● **PROBLEM DETAILS**
Each line that has the string "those" must be copied from the records below.
** Opening DATA RECORDS block **
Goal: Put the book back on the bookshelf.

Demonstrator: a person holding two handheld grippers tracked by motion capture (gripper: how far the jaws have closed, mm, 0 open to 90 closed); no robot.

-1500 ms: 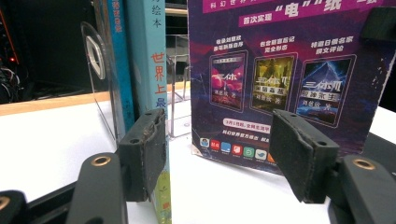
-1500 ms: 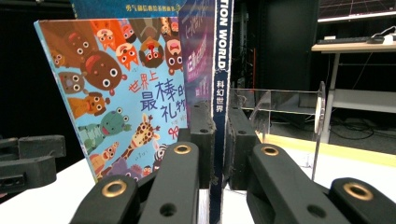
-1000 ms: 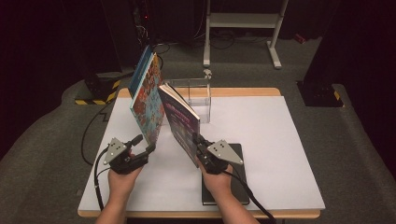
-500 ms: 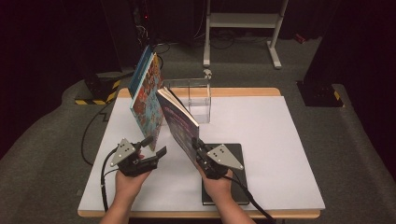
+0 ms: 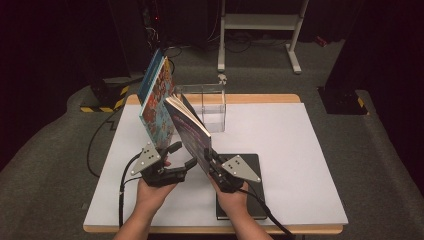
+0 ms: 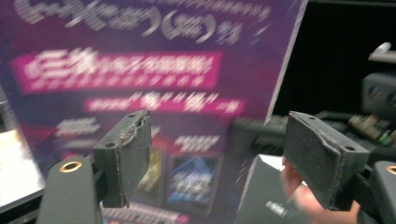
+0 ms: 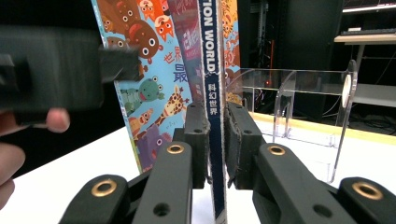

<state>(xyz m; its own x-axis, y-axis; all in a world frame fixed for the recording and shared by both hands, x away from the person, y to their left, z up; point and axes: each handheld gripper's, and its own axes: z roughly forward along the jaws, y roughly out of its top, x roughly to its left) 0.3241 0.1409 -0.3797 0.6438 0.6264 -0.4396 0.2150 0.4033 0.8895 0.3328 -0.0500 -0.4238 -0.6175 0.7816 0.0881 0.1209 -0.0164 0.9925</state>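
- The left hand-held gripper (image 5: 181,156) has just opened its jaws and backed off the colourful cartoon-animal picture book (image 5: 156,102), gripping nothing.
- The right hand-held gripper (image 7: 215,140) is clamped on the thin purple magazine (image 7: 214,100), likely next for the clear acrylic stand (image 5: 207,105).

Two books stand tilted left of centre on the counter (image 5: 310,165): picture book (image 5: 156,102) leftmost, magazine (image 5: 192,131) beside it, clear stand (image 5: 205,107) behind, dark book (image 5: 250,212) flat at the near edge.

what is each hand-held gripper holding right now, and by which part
Right hand-held gripper clamps the purple science-fiction magazine by the lower end of its blue spine. Left hand-held gripper stands open, holding nothing.
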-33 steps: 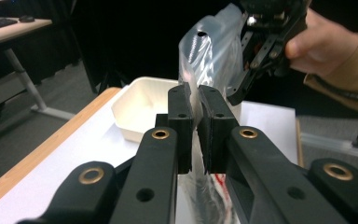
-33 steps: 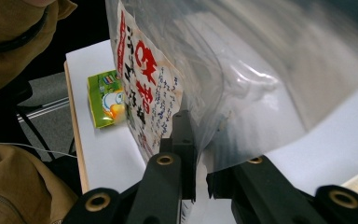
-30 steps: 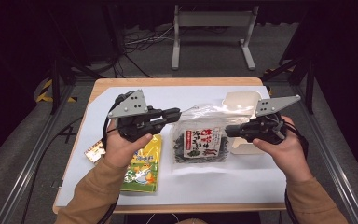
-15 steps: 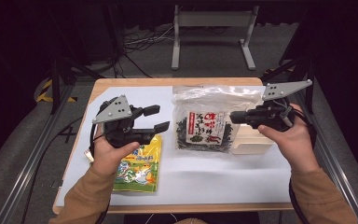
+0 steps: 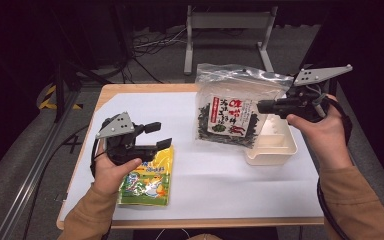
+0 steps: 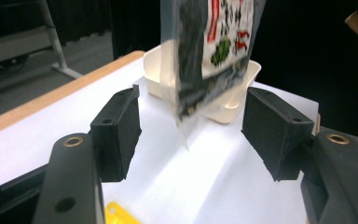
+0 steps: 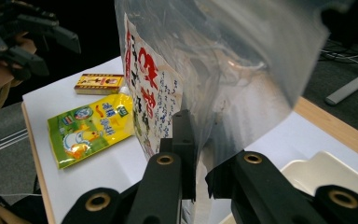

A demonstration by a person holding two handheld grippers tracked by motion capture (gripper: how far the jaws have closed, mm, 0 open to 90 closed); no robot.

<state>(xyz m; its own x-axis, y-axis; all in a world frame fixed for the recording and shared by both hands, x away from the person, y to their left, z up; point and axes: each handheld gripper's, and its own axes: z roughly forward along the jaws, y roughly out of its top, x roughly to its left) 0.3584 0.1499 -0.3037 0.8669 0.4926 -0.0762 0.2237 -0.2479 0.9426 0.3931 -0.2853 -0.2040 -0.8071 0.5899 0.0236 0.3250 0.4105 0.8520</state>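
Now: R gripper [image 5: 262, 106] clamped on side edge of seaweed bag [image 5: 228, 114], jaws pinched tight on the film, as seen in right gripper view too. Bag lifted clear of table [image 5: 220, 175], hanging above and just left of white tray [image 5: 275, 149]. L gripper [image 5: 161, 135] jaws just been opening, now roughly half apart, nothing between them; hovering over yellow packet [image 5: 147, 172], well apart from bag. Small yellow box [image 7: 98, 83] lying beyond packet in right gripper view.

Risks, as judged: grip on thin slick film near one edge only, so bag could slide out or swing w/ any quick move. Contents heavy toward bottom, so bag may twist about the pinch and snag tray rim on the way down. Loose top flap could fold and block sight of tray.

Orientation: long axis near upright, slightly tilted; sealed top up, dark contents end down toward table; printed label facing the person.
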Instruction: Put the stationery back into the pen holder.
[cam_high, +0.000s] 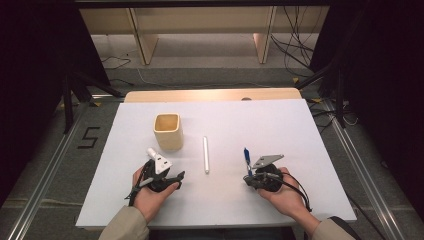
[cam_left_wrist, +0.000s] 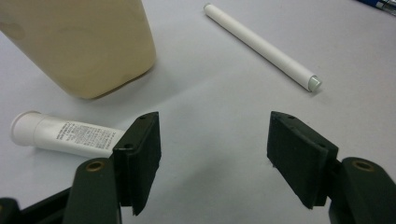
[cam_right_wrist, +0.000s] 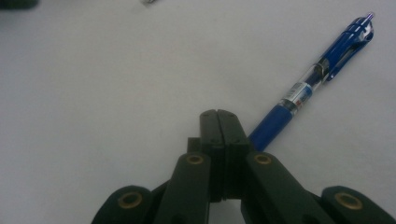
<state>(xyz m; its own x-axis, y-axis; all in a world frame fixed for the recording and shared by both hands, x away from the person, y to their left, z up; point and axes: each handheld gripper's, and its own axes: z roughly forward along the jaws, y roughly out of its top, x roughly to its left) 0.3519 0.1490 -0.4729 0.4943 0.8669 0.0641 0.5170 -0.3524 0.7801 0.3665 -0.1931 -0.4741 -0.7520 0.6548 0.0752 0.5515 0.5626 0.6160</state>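
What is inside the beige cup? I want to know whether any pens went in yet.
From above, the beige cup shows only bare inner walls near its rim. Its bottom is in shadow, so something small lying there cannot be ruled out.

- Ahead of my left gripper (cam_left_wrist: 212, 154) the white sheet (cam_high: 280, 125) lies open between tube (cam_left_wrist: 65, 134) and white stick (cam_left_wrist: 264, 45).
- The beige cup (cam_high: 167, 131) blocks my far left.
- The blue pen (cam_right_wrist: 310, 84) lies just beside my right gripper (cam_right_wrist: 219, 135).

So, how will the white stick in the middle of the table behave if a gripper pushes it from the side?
The white stick is a smooth, round, straight cylinder lying flat on the white table cover, so it will probably roll rather than slide. It looks rigid, so it should not bend. Its slim shape suggests that it is light.
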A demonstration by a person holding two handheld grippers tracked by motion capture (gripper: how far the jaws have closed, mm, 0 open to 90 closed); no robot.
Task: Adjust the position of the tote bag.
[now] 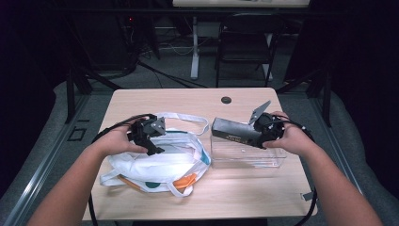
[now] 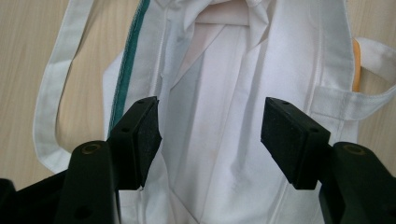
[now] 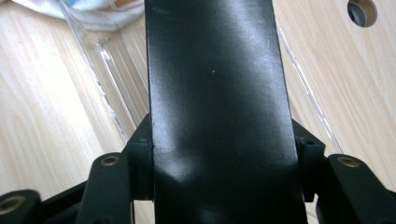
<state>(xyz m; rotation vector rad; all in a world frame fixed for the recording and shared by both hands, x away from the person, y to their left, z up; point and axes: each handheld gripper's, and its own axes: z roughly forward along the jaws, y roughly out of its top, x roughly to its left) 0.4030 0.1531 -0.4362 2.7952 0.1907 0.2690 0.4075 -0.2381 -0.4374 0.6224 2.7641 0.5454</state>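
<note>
- Your right gripper (image 1: 254, 134) is clamped on a long black box (image 1: 233, 132). In the right gripper view the box (image 3: 217, 93) fills the gap between the jaws, and both pads press flat against its long sides.
- The black box is held roughly level, with its free end pointing toward the middle of the table. It sits over the upper rim of a clear plastic container (image 1: 247, 157) that stands on the right half of the table (image 1: 188, 101).
- In the right gripper view the container's transparent walls (image 3: 100, 60) run along both sides of the box, below it, with the wooden surface visible through them.
- Your left gripper (image 1: 153, 143) is over a white cloth bag (image 1: 160, 165) lying flat on the left half of the table. Its jaws are spread wide and hold nothing.
- In the left gripper view both pads (image 2: 144, 135) stand clear above the white fabric (image 2: 219, 107), with the folded bag opening between and beyond them. Whether the tips touch the cloth cannot be told.
- The bag carries a green stripe (image 2: 128, 70) along one seam, and an orange patch (image 1: 186, 180) shows at its near edge. Its white handles (image 1: 188, 117) loop out onto the table toward the container.
- The bag and the container lie just beside each other, near the centre of the table.
- A round cable hole (image 1: 226, 100) sits in the table's far edge, behind the container.
</note>
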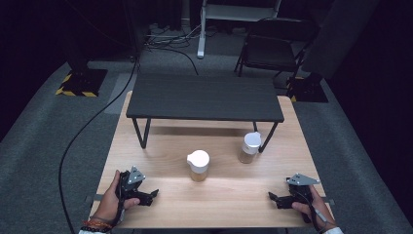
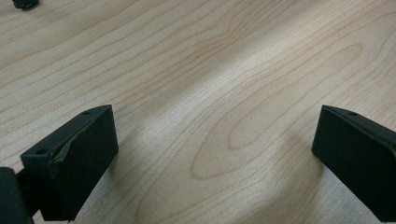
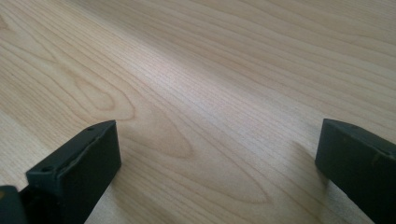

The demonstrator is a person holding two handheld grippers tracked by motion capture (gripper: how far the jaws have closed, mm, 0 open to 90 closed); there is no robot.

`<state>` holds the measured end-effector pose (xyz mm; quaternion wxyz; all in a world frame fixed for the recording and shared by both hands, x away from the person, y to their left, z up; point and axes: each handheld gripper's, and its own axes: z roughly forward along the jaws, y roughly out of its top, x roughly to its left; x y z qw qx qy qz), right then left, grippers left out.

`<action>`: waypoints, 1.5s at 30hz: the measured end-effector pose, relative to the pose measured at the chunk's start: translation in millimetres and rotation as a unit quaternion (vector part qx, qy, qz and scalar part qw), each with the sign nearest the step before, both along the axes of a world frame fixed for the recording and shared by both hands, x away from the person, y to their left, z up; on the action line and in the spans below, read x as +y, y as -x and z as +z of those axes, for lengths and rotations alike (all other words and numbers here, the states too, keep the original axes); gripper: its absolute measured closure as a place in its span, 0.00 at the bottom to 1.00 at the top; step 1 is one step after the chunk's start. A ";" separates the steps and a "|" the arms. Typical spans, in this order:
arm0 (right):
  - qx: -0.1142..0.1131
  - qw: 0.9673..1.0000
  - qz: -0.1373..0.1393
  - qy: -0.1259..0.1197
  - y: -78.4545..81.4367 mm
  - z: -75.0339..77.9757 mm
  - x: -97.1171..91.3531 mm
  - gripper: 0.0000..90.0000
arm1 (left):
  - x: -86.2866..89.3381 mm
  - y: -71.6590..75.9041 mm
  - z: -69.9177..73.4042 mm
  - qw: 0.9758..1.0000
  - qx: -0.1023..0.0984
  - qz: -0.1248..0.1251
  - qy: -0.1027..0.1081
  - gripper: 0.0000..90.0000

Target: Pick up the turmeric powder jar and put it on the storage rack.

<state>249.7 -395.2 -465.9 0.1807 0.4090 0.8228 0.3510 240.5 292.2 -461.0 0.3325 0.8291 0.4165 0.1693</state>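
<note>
On the light wooden table (image 1: 160,195), the white-lidded amber jar (image 1: 198,165) stands between the left gripper (image 1: 152,194) and right gripper (image 1: 272,197), both with jaws released and empty.

Right gripper (image 3: 217,172): both black jaws wide apart, one at lower left, one at lower right, nothing between them. Light wood-grain counter (image 3: 210,70) below and ahead, jaws low over it, each throwing a soft shadow on the wood.
</note>
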 end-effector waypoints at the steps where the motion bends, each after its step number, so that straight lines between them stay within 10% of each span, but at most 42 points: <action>1: 0.000 1.000 0.000 0.000 0.0 0.0 0.0 0.00 | 0.0 0.0 0.0 1.000 0.000 0.000 0.000 0.00; 45: 0.000 1.000 0.002 0.000 -1.0 0.0 -0.9 0.00 | -2.0 11.7 8.0 1.000 -0.031 -0.005 0.000 0.02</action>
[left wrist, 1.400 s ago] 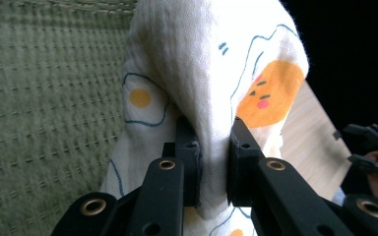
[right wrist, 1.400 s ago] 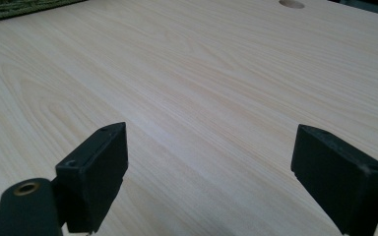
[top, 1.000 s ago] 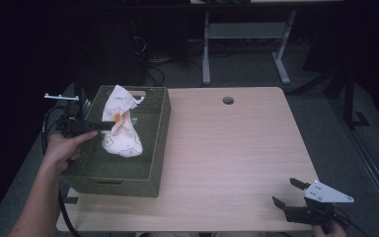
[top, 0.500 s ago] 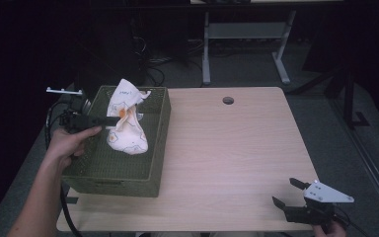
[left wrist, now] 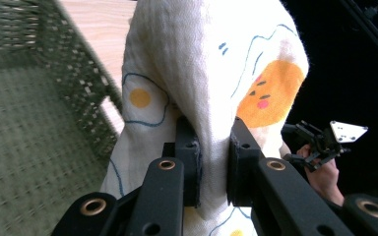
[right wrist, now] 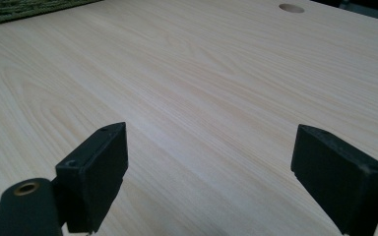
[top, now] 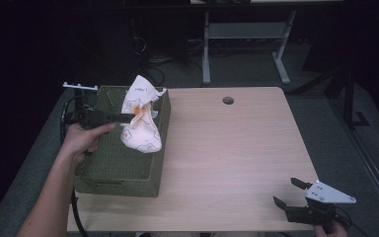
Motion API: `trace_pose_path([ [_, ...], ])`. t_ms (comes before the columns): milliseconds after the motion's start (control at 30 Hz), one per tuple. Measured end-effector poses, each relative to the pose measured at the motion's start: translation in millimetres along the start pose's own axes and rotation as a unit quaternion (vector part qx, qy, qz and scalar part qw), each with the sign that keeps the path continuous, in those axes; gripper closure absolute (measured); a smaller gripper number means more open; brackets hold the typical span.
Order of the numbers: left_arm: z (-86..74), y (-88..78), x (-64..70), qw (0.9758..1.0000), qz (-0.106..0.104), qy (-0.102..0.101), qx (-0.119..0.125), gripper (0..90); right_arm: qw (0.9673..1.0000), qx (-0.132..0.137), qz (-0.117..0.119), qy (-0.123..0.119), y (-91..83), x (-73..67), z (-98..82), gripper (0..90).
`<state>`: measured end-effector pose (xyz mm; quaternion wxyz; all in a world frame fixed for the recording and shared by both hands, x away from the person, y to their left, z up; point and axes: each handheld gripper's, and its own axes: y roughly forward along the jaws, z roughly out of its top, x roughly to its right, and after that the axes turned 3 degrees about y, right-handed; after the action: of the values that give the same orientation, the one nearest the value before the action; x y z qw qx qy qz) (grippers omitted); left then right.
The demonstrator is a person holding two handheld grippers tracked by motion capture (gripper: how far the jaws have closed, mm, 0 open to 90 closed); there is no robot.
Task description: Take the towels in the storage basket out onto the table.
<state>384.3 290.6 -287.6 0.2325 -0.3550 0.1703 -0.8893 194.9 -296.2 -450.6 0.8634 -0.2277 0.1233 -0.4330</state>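
Two grippers: both are showing, one at each side of the table [top: 237, 148].
Left gripper [top: 131, 114]: it is clamping a fold of the cloth [top: 140, 121] between its jaws; in its own view the two black pads are pressing the fabric from either side, low on a gathered ridge [left wrist: 211, 162].
Cloth: white with fried-egg prints, it is hanging in a bunch over the right wall of the green woven basket [top: 113, 163], at the left of the table; its lower end looks to be brushing or sitting just above that wall, and I cannot tell which.
Right gripper [top: 290, 193]: it is waiting at the near right corner with jaws spread wide and nothing between them, hovering over bare wood [right wrist: 202, 98].
Risk of slipping: the pinch is taking only a narrow pleat, so I judge the soft fabric could be pulling free under its own weight if the hand is swinging fast.
Risk of snagging: the trailing end is dangling near the woven rim, and catching there could be dragging or tipping the basket.
Risk of a bad landing: bunched like this, the cloth would likely be dropping in a heap, not flat, wherever it is being released.
Cable hole [top: 228, 100]: far across the table, well apart from everything, and posing no trouble.
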Motion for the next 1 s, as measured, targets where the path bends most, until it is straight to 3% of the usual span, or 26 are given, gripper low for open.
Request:
trace_pose_path([
  [267,3.9,23.7,10.6,0.9997,-0.01,0.014,-0.014,79.4,1.0,0.001,-0.001,0.0,-0.5,-0.1,0.5,13.8],
  [1000,5.6,63.0,31.6,0.9984,-0.035,0.034,-0.028,79.3,1.0,0.002,0.001,-0.002,0.1,-0.5,1.3,13.8],
])
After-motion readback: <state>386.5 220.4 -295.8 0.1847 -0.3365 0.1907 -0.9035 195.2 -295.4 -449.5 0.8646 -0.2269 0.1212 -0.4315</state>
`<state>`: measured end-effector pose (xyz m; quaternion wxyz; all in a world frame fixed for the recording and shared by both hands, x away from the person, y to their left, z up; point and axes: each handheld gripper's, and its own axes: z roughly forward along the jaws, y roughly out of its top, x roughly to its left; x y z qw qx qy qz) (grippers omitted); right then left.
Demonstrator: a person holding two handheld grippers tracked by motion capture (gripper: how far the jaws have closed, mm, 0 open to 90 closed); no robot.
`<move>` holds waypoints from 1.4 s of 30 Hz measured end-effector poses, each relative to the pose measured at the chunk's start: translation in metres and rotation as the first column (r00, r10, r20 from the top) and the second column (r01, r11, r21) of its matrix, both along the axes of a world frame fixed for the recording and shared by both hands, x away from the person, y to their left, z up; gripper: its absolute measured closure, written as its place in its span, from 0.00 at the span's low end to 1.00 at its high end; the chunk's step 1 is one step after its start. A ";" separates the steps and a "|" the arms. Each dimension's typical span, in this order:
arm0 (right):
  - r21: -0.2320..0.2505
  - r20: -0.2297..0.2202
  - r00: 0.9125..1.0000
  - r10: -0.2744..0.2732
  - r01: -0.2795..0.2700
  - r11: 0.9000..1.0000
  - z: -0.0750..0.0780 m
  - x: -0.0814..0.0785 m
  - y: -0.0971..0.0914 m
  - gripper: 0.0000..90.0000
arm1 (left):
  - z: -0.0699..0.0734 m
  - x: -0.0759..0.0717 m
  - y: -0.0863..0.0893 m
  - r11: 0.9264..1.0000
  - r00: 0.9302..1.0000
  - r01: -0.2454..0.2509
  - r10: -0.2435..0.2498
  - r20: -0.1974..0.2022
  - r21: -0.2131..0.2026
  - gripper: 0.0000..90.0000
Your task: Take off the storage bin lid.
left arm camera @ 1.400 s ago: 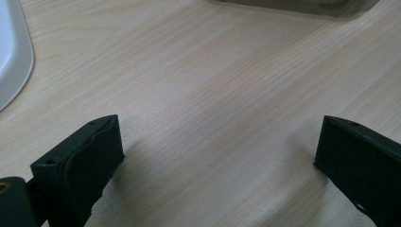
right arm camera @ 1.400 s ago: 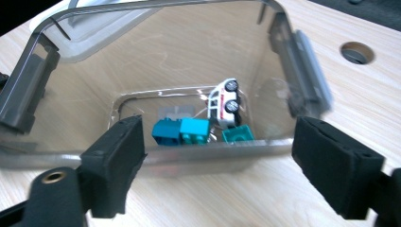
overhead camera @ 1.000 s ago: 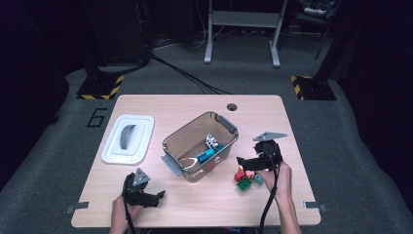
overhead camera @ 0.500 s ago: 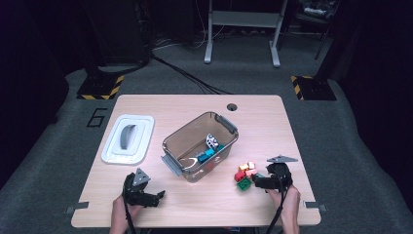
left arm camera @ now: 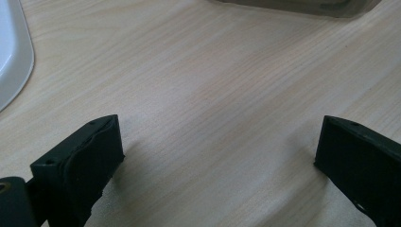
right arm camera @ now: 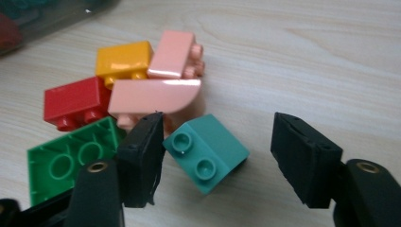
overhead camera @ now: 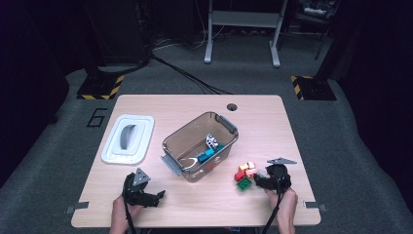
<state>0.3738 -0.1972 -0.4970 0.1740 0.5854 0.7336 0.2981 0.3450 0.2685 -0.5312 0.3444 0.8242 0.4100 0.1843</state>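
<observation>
A small pile of toy bricks (overhead camera: 245,174) lies on the wooden table to the right of a clear plastic bin (overhead camera: 229,127). My right gripper (overhead camera: 263,181) is down at the pile's right side. In the right gripper view a teal brick (right arm camera: 208,153) lies between the jaws of my right gripper (right arm camera: 217,137). These jaws have just been closing; the left one is at the brick's edge and the right one still stands off it. Beside it lie pink (right arm camera: 156,94), yellow (right arm camera: 123,59), red (right arm camera: 73,101) and green (right arm camera: 71,161) bricks. My left gripper (overhead camera: 153,197) (left arm camera: 217,142) rests open over bare wood.
The bin holds a few bricks, one teal (overhead camera: 208,153), and its wall (left arm camera: 293,4) edges the left gripper view's top. A white lid (overhead camera: 127,139) (left arm camera: 12,52) lies at the table's left. A round hole (overhead camera: 232,107) sits near the far edge.
My right gripper has come down from above the table to the brick pile, and its jaws have narrowed around the teal brick. The left gripper has stayed put.
</observation>
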 end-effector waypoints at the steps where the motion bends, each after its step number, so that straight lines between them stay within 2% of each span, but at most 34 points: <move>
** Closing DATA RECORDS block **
● **WRITTEN RESPONSE**
`<action>`: waypoints, 1.5s at 30hz: the measured end-effector pose, relative to the pose measured at the chunk's start: translation in millimetres and rotation as a unit quaternion (vector part qx, qy, qz and scalar part qw), each with the sign nearest the step before, both along the axes of a world frame fixed for the recording and shared by both hands, x away from the person, y to their left, z up; on the action line and in the spans below, read x as +y, y as -x and z as +z of those axes, for lengths and rotations alike (all other words and numbers here, the states too, keep the original axes); gripper: its absolute measured closure as a place in its span, 0.00 at the bottom to 1.00 at the top; step 1 is one step after the chunk's start. A ";" separates the steps and a "|" the arms. Typical spans, in this order:
Motion API: `trace_pose_path([ [_, ...], ])`. t_ms (comes before the columns): milliseconds after the motion's start (control at 30 Hz), one per tuple. Measured end-effector poses, each relative to the pose measured at the motion's start: translation in millimetres along the start pose's own axes and rotation as a unit quaternion (vector part qx, qy, qz and scalar part qw), each with the sign that keeps the path continuous, in those axes; gripper closure absolute (measured); a smaller gripper number means more open; brackets hold the typical span.

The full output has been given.